WHAT TO WORK ON :: Return, from the listing below, every line that includes "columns".

BEGIN SUPPLIED MATERIAL

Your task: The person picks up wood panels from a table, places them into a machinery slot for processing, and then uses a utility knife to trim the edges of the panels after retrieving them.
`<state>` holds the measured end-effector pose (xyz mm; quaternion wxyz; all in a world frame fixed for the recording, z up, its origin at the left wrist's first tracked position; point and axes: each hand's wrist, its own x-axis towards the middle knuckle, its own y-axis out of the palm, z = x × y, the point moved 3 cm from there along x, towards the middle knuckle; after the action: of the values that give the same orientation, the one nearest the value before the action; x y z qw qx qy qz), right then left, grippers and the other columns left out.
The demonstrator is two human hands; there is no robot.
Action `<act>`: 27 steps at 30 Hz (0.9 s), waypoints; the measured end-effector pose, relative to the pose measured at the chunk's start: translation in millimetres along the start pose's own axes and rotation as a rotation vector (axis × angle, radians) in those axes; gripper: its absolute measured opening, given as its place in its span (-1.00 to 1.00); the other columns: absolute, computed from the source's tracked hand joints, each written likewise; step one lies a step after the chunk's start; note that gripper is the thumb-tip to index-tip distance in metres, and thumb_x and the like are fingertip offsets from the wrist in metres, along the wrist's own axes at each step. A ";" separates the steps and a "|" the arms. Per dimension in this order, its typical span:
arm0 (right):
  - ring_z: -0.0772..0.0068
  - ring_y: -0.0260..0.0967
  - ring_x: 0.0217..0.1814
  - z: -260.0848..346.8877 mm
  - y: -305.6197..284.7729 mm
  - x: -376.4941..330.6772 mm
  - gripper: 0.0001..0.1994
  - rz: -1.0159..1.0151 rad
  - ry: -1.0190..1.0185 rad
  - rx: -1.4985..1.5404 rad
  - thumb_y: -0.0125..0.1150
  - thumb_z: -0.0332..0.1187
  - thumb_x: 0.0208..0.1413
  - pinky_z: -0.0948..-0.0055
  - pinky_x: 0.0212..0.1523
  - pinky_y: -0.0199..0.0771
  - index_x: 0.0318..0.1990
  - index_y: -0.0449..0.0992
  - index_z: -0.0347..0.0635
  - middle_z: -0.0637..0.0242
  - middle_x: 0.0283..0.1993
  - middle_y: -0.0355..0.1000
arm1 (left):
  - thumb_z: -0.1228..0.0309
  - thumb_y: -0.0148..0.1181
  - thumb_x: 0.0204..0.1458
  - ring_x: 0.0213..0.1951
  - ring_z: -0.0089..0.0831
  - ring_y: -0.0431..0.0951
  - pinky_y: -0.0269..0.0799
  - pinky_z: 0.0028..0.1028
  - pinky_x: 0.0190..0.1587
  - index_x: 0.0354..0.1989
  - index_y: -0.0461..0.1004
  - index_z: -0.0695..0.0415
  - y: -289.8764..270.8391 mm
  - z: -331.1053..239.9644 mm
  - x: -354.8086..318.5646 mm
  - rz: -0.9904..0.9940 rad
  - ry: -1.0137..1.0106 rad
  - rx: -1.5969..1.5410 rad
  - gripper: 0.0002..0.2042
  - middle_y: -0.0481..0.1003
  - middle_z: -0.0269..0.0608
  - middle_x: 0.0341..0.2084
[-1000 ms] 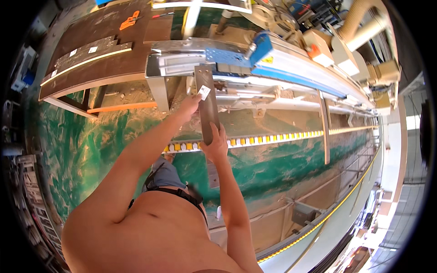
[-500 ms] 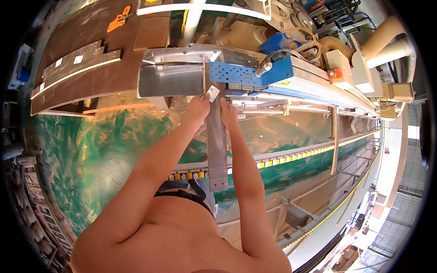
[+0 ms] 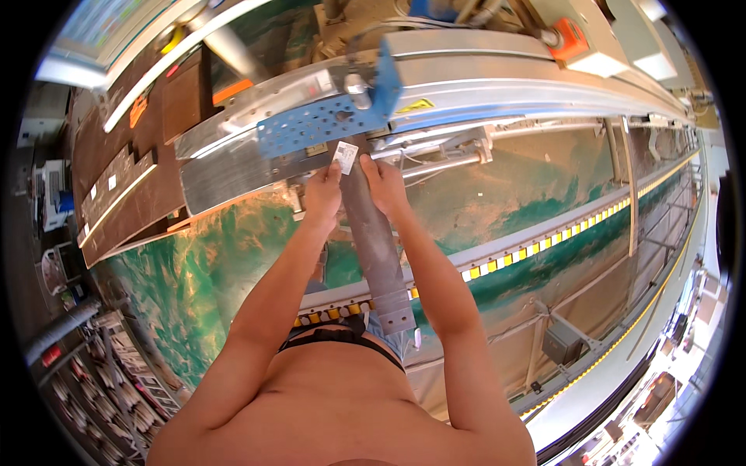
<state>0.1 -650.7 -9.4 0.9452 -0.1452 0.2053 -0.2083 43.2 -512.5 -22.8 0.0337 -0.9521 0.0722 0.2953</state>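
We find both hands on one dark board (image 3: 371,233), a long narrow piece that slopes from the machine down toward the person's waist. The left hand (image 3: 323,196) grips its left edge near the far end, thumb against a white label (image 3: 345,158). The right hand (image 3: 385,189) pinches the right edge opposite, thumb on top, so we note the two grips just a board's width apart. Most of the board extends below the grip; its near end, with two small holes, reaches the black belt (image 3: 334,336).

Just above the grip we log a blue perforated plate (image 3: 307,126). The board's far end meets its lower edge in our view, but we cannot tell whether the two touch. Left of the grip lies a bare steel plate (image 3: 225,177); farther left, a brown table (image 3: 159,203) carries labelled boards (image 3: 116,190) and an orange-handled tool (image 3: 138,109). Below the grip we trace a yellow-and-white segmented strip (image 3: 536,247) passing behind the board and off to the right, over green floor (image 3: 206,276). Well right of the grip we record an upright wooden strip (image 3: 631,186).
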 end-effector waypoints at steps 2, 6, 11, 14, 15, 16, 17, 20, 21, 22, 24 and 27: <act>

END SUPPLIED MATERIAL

ANSWER TO THE PROBLEM ::
`<state>` holds the measured end-effector pose (xyz mm; quaternion wxyz; all in a world frame fixed for the recording, z up, its origin at the left wrist's first tracked position; point and axes: each hand's wrist, its own x-axis towards the middle knuckle, its own y-axis out of the palm, z = x × y, the point moved 3 cm from there along x, towards the middle knuckle; after the action: of the values that give the same orientation, the one nearest the value before the action; x y z qw qx qy qz), right then left, grippers and the other columns left out.
Action `<act>`: 27 steps at 30 Hz (0.9 s), waypoints; the measured end-effector pose, relative to the pose measured at the chunk's start: translation in millimetres along the start pose's own axes and rotation as a rotation vector (axis × angle, radians) in those axes; gripper: its absolute measured opening, given as its place in its span (-1.00 to 1.00); the other columns: absolute, computed from the source's tracked hand joints, each written likewise; step one lies a step after the chunk's start; note that gripper is the thumb-tip to index-tip distance in metres, and thumb_x and the like are fingertip offsets from the wrist in metres, along the wrist's own axes at each step. A ";" separates the steps and a "|" the arms. Per dimension in this order, its typical span:

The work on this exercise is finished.